◆ **Instructions for the task**
Repeat the lines of the data exactly, from the first one through the one that contains "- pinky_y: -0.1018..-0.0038".

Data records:
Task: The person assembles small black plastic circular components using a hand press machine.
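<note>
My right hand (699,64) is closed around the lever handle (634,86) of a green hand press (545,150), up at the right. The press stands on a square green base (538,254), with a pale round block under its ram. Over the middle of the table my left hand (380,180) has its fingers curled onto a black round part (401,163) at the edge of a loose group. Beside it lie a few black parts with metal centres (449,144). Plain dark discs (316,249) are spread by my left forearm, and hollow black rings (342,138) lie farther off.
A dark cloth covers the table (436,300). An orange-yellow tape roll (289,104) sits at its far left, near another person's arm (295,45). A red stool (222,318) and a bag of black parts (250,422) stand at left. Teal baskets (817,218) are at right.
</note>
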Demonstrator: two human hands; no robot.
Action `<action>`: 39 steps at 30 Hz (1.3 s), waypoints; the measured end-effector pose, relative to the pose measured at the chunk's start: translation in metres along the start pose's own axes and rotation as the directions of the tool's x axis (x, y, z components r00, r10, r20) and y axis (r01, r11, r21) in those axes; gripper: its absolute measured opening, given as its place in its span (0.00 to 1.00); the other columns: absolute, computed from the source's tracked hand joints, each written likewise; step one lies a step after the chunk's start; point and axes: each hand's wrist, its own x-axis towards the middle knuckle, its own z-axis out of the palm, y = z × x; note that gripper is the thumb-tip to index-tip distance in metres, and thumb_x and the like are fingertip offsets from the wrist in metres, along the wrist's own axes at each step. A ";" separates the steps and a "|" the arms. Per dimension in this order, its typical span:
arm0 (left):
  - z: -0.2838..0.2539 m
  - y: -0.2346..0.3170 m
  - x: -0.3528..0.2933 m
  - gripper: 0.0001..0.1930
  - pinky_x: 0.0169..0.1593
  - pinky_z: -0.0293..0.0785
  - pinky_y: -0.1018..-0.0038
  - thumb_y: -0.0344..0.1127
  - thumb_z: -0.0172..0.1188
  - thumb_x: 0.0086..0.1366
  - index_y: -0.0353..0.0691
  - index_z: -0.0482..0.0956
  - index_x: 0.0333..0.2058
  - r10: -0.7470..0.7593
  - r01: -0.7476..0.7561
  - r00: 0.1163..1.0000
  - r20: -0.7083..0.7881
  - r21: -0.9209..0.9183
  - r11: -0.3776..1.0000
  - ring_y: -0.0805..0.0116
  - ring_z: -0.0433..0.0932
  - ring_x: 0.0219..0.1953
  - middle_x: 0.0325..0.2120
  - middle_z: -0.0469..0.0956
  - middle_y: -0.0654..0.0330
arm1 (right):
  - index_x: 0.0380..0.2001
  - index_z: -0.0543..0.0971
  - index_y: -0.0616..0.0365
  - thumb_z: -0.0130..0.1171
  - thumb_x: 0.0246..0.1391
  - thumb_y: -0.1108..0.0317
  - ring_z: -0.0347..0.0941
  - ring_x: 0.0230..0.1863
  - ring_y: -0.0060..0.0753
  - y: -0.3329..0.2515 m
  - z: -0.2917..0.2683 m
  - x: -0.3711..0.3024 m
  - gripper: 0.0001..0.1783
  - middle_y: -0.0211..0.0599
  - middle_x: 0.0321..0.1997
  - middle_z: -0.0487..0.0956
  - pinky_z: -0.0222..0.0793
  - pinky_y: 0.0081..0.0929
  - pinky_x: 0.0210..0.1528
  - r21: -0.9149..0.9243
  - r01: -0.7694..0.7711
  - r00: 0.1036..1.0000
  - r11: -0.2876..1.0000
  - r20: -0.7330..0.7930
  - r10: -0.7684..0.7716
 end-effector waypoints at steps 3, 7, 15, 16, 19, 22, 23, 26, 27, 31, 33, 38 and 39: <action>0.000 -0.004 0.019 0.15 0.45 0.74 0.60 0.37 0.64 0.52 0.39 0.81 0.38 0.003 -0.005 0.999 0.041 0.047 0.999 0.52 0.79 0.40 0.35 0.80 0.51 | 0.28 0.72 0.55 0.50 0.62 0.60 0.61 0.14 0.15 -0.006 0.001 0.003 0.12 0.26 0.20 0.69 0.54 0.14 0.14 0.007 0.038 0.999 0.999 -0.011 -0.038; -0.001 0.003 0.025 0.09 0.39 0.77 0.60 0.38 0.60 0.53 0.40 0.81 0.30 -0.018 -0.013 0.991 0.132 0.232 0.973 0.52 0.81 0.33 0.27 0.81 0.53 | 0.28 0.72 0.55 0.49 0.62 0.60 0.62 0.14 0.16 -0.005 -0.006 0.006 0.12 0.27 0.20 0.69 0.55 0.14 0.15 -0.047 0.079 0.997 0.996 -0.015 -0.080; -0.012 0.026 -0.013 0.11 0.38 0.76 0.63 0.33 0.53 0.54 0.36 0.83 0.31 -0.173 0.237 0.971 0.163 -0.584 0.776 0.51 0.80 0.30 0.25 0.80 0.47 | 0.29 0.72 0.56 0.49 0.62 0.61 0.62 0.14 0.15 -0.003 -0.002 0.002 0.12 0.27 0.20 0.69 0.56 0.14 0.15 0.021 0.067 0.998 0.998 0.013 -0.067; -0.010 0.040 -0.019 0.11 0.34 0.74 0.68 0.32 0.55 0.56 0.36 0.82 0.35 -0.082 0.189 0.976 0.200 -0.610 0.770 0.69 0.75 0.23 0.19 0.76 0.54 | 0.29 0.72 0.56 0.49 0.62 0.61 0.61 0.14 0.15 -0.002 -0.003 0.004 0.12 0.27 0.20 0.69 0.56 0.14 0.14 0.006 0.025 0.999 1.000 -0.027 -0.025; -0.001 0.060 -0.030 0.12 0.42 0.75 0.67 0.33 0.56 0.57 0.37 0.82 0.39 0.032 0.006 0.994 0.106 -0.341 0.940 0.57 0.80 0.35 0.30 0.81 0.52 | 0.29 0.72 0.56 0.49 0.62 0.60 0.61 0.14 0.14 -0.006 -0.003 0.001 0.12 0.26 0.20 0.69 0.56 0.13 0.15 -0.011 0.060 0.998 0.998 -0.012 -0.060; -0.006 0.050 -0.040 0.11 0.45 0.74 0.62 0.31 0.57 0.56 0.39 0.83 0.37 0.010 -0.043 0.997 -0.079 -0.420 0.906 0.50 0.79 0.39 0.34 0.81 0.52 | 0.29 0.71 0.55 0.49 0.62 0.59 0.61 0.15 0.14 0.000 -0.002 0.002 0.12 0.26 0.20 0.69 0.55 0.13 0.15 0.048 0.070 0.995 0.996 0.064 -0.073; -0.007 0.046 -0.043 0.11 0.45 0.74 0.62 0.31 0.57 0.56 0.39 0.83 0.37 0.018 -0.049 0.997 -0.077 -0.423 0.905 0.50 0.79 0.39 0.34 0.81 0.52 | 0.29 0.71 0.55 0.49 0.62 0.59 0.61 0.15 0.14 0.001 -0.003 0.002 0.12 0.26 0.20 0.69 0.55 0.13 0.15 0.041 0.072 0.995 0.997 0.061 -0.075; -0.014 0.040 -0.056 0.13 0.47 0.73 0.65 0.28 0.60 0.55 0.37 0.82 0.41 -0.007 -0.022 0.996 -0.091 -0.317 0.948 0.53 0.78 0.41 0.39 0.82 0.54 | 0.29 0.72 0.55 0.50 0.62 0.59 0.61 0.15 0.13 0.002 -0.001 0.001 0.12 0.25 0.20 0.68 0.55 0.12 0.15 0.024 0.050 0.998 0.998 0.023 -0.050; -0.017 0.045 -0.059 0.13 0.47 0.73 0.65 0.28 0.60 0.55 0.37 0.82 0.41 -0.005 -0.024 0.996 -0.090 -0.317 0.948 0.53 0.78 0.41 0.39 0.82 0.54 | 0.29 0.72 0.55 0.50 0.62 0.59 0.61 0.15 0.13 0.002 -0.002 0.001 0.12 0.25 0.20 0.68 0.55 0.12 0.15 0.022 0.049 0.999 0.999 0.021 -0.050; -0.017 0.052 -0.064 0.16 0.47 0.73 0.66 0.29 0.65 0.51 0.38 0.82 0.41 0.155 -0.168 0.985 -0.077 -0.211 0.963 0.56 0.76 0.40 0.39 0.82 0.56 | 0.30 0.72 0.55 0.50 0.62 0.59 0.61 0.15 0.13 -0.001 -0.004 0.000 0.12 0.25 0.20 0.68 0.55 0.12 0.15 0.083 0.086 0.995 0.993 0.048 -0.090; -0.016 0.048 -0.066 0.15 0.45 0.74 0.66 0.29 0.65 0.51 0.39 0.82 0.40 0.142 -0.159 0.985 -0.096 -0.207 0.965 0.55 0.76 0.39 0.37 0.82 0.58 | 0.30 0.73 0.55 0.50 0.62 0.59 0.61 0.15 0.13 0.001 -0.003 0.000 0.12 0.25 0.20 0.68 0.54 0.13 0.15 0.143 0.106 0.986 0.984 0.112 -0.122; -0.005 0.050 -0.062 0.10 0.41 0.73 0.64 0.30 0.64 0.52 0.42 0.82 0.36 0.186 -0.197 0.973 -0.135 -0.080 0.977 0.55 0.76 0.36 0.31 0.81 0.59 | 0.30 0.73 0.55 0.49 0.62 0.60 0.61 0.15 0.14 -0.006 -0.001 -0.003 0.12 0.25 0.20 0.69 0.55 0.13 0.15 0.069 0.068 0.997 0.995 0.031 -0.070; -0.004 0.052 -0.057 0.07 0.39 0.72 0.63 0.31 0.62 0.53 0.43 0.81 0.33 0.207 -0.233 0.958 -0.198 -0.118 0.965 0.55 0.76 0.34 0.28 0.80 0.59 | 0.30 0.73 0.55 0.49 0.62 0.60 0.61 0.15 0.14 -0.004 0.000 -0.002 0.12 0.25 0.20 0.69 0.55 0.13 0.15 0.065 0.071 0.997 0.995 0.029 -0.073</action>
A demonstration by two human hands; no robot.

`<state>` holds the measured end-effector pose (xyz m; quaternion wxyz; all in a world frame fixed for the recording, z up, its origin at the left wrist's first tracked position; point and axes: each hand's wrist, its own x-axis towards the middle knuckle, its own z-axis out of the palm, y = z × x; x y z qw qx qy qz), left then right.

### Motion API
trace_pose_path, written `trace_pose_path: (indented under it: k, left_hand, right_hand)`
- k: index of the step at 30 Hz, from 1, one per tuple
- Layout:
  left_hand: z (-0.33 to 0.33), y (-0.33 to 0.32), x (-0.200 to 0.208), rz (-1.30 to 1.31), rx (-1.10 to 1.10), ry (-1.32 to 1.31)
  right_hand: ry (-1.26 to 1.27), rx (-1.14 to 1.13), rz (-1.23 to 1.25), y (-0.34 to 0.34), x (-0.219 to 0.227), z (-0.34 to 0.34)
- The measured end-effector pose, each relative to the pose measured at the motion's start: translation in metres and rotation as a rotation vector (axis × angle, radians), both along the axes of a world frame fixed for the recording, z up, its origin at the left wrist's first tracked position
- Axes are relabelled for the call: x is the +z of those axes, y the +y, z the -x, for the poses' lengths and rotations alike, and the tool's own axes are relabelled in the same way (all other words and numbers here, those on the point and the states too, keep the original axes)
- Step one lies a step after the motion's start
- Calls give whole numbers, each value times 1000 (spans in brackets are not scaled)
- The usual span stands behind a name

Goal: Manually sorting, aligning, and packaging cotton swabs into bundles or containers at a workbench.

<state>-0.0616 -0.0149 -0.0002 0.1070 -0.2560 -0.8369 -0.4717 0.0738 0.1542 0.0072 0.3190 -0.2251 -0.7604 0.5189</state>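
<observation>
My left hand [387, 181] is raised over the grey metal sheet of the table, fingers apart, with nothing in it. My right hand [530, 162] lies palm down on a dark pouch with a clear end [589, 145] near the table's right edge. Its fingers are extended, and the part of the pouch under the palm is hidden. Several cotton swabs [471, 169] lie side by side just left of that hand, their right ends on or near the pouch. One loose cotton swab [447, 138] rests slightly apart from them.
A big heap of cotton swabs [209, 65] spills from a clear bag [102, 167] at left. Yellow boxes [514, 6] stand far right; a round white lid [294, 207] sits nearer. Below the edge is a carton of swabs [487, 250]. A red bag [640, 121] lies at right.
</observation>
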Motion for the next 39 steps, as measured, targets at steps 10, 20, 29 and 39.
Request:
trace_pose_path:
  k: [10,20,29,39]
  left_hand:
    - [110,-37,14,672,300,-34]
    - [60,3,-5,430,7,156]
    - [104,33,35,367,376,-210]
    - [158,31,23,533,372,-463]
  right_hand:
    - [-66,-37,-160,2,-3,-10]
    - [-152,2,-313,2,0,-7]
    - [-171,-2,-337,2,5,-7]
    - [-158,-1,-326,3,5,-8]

◆ **Response to this task**
Task: The person assembles small black plastic circular components using a hand press machine.
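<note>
My right hand (699,64) is closed around the lever handle (634,86) of a green hand press (545,150), up at the right. The press stands on a square green base (538,254), with a pale round block under its ram. Over the middle of the table my left hand (380,180) has its fingers curled onto a black round part (401,163) at the edge of a loose group. Beside it lie a few black parts with metal centres (449,144). Plain dark discs (316,249) are spread by my left forearm, and hollow black rings (342,138) lie farther off.
A dark cloth covers the table (436,300). An orange-yellow tape roll (289,104) sits at its far left, near another person's arm (295,45). A red stool (222,318) and a bag of black parts (250,422) stand at left. Teal baskets (817,218) are at right.
</note>
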Demonstrator: two human hands; no robot.
Action `<action>`: 39 steps at 30 Hz (1.3 s), waypoints; the measured end-effector pose, relative to the pose measured at the chunk's start: translation in metres along the start pose's own axes and rotation as the directions of the tool's x axis (x, y, z components r00, r10, r20) and y axis (r01, r11, r21) in those axes; gripper: its absolute measured opening, given as its place in its span (0.00 to 1.00); the other columns: absolute, computed from the source's tracked hand joints, each written likewise; step one lies a step after the chunk's start; point and axes: each hand's wrist, its own x-axis towards the middle knuckle, its own z-axis out of the palm, y = z × x; note that gripper is the thumb-tip to index-tip distance in metres, and thumb_x and the like are fingertip offsets from the wrist in metres, along the wrist's own axes at each step. A ";" separates the steps and a "|" the arms. Per dimension in this order, its typical span:
arm0 (left):
  - z: -0.2838..0.2539 m
  - y: -0.2346..0.3170 m
  - x: -0.3528..0.2933 m
  - gripper: 0.0001..0.1930
  - pinky_x: 0.0169..0.1593
  - pinky_z: -0.0293..0.0785
  - pinky_y: -0.1018..-0.0038

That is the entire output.